In the last few posts, I've given some insights into the process I've been working through to train a Temporal CNN to predict the output of HAIL-CAESAR. This is starting to reach its conclusion - though there are a number of tasks I have yet to complete to close this chapter of the story. In particular, I've (finally!) got the results from the hyperparameter optimisation I've been doing. Let's check out a heatmap:

The aforementioned heatmap - explained below.

I plotted the above with GNUPlot, but ran into a number of issues (of course) while generating it, which I'd like to briefly discuss here. If you're interested in a more detailed discussion of this, please get in touch (I'll also need to know your real name and where you're working / studying, just in case) via a private communication method - such as my email address on my website.

Firstly, those who are particularly particularly perceptive will notice the rather strange filename for the above image. As indicated, I ran into some instability in my early stopping algorithm. For each epoch, the algorithm I implemented looked at the error from 3 epochs ago - and if it's greater than the error value for the epoch that's just finished it allows training to continue. Unfortunately, due to the nature of the task at hand, this sometimes caused it to stop training too soon. Further analysis of the results revealed that it sometimes allowed it to continue training too long as well (which is reflected in the above chart), but I'm baffled on that one.

For this reason, all hyperparameter combinations that didn't train for quite long enough were omitted in the above graph.

Secondly, there's a large area of the chart that isn't filled in. This is because both increasing the number of filters and the temporal depth increases memory usage - and the area that's unfilled is the area in which it failed to train because it ran out of GPU memory (I used 4 x Nvidia GeForce V100 - thanks very much to my department for providing this!).
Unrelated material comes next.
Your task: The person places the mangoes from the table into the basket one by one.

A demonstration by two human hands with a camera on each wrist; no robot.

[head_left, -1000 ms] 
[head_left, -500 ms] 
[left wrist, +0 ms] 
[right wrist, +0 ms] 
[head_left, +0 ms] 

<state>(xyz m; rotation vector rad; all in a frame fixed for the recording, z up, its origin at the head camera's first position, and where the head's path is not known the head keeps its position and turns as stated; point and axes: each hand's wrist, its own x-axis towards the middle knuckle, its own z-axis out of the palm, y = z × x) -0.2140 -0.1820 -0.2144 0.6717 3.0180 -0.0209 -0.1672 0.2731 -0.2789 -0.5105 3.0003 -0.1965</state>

Finally, the most important thing to note is that after reviewing other similar models, I discovered that this really isn't the best way to evaluate the performance of this kind of model. Rather, it would be better to consider this as a classification-based task instead. This can be achieved by creating a number of different bins for the water depth values, and assign a probability to each pixel for each water depth bin. The technical name for this is cross-entropy loss as far as I'm aware, which in my case I've been tending to prefix with pixel-based.

In this fashion, I can use things like a confusion matrix (can't find a good explanation of this, so I'll talk about it in a future blog post) to evaluate the performance of the model - which allows me to see the models strengths and weaknesses. What are its strengths? What are its weaknesses? I hope to find out - though I'm a little nervous about it, as I haven't yet looked into how to generate one with Tensorflow.js or tested my initial cross-entropy loss implementation with my kind of dataset yet.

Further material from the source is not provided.